After her son John was born with cystic fibrosis, a terminal genetic disorder that afflicts 30,000 Americans, Brigham Young University political science professor Valerie Hudson put her scholarly training to work in an entirely different field -- medicine.

In the course of exploring widespread treatment avenues within the cystic fibrosis research community, Hudson unearthed what she thinks is a simple approach to alleviating many of the disease's chronic symptoms. Her idea revolves around a substance that occurs naturally in the body called glutathione. Cystic fibrosis patients have low levels of glutathione; that deficiency contributes to lung and immune system problems.

At first, Hudson's efforts to share her insights with the cystic fibrosis research community were met with, at best, indifference. (For more on Hudson's abrupt introduction to medical research, see this previous BYU News release.

Then, in June 2001, Free Radical Biology and Medicine, a cell biology journal, published Hudson's article on her treatment approach. The subsequent regional media attention resulted in $46,000 in donations (much unsolicited) toward a clinical trial of the treatment.

In 2002 Hudson teamed with BYU alumnus Clark Bishop, a pulmonologist and former medical director at 330-bed Utah Valley Regional Medical Center in Provo, Utah, to conduct a pilot study of glutathione treatment. It enrolled 19 children and teens and was funded solely by the private donations; Dr. Bishop and others donated their time and expertise. The study was recently completed, and the results are being submitted to medical journals.

Encouraged by the results, Hudson and Bishop hope that experienced cystic fibrosis researchers with greater resources will conduct a larger, definitive clinical trial.

Since John's birth six years ago, Hudson and her husband David have welcomed two more sons, Tommy, 4, and Jimmy, 1. Both also have cystic fibrosis, with which patients suffer from abnormally thick mucus that clogs their lungs and digestive tract. Their chronically inflamed lungs are plagued by persistent infections that eventually waste away their lung capacity and kill them. Life expectancy for the 30,000 Americans with the disease is about 30 years.
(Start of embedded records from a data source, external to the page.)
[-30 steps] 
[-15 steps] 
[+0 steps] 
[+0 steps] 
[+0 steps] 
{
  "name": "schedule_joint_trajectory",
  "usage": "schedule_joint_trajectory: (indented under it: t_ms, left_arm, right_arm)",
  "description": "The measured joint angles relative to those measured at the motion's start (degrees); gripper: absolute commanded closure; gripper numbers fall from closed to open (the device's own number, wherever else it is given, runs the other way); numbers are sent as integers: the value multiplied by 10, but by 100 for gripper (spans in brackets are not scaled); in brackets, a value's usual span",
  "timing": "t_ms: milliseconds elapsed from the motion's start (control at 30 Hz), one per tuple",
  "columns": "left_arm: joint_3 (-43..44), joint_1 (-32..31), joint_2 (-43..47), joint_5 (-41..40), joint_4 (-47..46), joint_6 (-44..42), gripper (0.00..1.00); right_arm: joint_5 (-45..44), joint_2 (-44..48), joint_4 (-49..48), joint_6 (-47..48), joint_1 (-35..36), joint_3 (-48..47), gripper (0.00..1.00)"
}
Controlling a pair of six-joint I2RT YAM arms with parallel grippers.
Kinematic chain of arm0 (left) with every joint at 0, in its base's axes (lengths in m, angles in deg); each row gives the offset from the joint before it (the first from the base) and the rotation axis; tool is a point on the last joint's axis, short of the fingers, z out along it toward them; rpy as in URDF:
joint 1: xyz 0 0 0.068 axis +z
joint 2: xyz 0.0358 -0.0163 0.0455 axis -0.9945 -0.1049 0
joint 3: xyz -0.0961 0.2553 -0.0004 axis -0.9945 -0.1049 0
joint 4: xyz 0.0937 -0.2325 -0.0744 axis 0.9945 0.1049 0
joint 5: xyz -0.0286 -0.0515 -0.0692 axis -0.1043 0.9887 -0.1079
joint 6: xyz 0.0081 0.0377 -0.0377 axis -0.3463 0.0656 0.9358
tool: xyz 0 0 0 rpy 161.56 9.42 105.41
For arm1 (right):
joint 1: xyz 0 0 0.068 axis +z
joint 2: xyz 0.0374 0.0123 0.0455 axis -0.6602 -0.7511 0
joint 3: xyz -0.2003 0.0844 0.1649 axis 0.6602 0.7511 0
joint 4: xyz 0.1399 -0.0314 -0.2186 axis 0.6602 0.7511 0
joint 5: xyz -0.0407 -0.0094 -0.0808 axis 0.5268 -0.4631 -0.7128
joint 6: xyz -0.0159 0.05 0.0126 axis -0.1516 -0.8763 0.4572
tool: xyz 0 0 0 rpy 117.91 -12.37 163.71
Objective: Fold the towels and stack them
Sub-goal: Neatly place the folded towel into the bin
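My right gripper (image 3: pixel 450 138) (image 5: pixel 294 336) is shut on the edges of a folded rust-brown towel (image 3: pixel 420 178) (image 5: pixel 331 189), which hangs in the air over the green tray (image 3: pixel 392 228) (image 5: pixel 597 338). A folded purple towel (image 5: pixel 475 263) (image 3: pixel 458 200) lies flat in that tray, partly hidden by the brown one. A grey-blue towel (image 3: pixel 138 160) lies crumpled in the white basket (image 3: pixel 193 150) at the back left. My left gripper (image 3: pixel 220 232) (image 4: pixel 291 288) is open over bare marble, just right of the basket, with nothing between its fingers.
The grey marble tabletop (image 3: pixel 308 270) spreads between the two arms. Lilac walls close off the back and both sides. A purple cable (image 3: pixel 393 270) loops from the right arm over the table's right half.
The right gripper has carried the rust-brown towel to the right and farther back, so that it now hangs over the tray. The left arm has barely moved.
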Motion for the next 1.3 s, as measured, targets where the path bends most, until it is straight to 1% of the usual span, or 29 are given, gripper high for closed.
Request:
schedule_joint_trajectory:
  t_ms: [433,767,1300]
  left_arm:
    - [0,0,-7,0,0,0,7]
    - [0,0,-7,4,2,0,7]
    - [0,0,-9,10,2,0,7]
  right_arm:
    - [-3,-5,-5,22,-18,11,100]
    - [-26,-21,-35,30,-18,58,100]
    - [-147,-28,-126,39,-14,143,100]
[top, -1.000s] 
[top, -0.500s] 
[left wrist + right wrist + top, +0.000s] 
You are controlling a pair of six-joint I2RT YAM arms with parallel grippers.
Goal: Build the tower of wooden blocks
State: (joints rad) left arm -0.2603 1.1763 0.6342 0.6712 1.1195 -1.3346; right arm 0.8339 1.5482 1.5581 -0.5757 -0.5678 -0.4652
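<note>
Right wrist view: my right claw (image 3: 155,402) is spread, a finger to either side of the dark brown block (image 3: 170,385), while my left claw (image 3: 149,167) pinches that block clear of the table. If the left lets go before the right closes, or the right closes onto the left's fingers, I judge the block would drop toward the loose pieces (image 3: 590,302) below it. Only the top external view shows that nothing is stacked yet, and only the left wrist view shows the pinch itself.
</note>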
The condition results from a mutation of the gene responsible for manufacturing a protein known as CFTR that normally serves as a channel out of most cells. In cystic fibrosis patients, the channel is blocked and doesn't allow the passage of certain biochemicals. One of them is called glutathione, which performs a number of functions that protect healthy people's lungs.

As teens, cystic fibrosis patients have between 5 and 20 percent of a healthy person's levels of glutathione on the surface of their lungs since the chemical is trapped inside their lung cells. Hudson's journal article showed how this deficiency could cause many of the symptoms of cystic fibrosis.

She cautions that she is not claiming to have understood or solved the entire mechanism with which cystic fibrosis attacks patients. Rather, Hudson says, she has identified a new approach that further research could show to alleviate many symptoms. Hudson and Bishop also caution cystic fibrosis patients to never adjust treatments without their physicians' supervision.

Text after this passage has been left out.